Так и следует готовиться к большой драме настоящему актёру – постигая натурфилософски и научно суть обозначенных ею дилемм, проклятых вопросов, неразрешимостей, хотя в моём мудрствовании, полагаю, была и трусливая попытка уклониться от надвигавшейся стихии – роли.
В перерывах я читал со сцены Проходного драматические монологи, которые упоённо сочинял сам. То были мои к федриной роли робкие подступы. Феликс, не найдя мне достойной замены, просил вернуться и вынужден был теперь слушать эти импровизации, без которых мне попросту не входилось в роль. Я не щадил его и начисто забывал о мере, вкусе и такте.
Сергей Виноградов, игравший Ипполита, язвил и подзуживал: «Не сменить ли тебе, Федька, пол, чтобы роль удалась? Отыграешь отменно, на славу – и назад! А то и в женском теле приживёшься, тебе ли цепляться за своё призрачное мужество? Что в тебе мужского-то? – не жалко! Можно и из роли не выходить, главное только не вешаться!»
«1 октября 1993. Мне неведомо, куда движется Колесница Истории. Я вижу только, как к истории моей болезни медсестра равнодушно подшивает новые листы. Книги рекомендуют искать спасения или забвения в алкоголе, путешествиях, психотропных растениях, в книгах… друзья советуют заняться дыхательными упражнениями, гимнастикой, медитацией, быть готовым, бодрствовать, расстаться с прошлым, всегда находиться в пути…
Моё собственное кокетство испепеляет мне сердце. Я хочу сказать себе: “Всё, что было когда-то в твоей жизни и благополучно закончилось, завершилось, окаменело, не может стать коллекцией. Нет такого геолога или археолога, который придал бы значение находке этих серых булыжников. То, что было бесценно тогда, сегодня не сбудешь даже за бесценок”. Но что делать с этой заброшенной каменоломней, которая образовалась в груди? Там холодно и пусто. Женщина, чья грудь наполнена молоком, не знает ни смерти, ни бессмертия. Она кормит и, следовательно, существует.

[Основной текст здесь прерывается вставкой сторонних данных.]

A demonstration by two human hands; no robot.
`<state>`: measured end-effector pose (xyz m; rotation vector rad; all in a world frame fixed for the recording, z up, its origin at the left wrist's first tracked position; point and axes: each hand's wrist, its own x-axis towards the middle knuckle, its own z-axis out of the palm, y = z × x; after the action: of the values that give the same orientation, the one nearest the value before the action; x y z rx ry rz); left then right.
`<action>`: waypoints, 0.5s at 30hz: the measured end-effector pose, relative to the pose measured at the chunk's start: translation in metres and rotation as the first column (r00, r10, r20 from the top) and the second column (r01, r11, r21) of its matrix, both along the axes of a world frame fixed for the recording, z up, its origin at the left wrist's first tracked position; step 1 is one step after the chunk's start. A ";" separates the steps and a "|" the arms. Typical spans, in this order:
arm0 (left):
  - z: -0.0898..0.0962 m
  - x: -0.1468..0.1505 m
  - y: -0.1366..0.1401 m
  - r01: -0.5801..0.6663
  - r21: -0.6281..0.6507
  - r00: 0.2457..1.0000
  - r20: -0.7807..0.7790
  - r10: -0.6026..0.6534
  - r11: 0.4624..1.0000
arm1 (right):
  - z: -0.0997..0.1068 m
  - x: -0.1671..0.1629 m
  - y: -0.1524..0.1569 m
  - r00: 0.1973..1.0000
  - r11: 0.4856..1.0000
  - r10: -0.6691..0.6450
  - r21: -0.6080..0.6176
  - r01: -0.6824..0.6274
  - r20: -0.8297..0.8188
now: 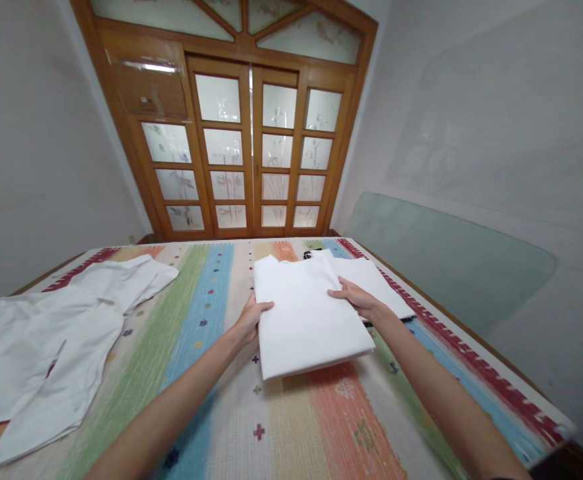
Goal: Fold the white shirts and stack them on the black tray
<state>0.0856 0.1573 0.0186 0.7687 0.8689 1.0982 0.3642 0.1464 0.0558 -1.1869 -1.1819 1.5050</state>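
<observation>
A white garment folded into a neat rectangle [311,313] is held between my two hands, its near edge raised a little above the striped cloth. My left hand [252,317] grips its left side, thumb on top and fingers underneath. On the right edge, my right hand [355,297] pinches it the same way, with fingers partly hidden below. Behind my right hand lies another folded white piece [379,287], with something black at its edges. Off to the left, white shirts [66,333] lie spread out and overlapping, their sleeves and buttons partly visible.
A multicoloured striped cloth [201,360] covers the table. Wooden doors with frosted glass panes [224,147] stand beyond the far edge. A pale green panel [446,253] is on the right wall, beside the table's right edge.
</observation>
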 end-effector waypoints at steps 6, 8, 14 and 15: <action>0.008 0.058 0.030 0.000 0.062 1.000 -0.014 0.001 0.998 | 0.008 0.051 0.016 0.947 0.971 -0.240 0.043 0.236 0.213; 0.010 0.077 0.040 0.012 0.079 1.000 -0.014 -0.010 0.997 | 0.009 0.068 0.023 0.898 0.945 -0.324 0.050 0.324 0.297; 0.014 0.128 0.067 0.046 0.102 0.998 -0.043 -0.042 0.994 | 0.014 0.113 0.046 0.735 0.888 -0.437 0.117 0.445 0.519; 0.014 0.136 0.071 0.045 0.109 0.998 -0.050 -0.039 0.993 | 0.014 0.119 0.050 0.708 0.880 -0.452 0.137 0.456 0.543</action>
<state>0.2217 0.2282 0.0325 0.9040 0.8336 1.1012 0.4837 0.1963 0.0703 -1.8522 -1.1230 0.7929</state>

А пустая грудь – словно клетка без зверя: лев сбежал из зоопарка.
Опустевшую клетку вычистили. Нет смысла её запирать – пустота никуда не убежит. И вот по ночам сюда стали приходить парочки – заниматься любовью прямо на дощатом полу, впитавшем запах царственного хищника. Место моментально стало культовым. Здесь устраивались и групповые оргии с отчётливым садо-мазохистским душком.
Потом лев вернулся и всех загрыз. Клетка заполнилась растерзанными трупами. Горожане приводили своих детей поглядеть на сие красочное зрелище: лев возлежал на горе окровавленных голых тел и лениво отмахивался хвостом от полчищ слетевшихся мух. Дети играли со львом, дёргали его за хвост, секли его хворостинками, а лев плакал. Злые мальчишки с головы до подушечек лап вымазали его сажей, дерьмом, гнилью и заставили есть дерьмо и гниль, и он ел, и морщился, как ребёнок, страдальчески глотающий рыбий жир.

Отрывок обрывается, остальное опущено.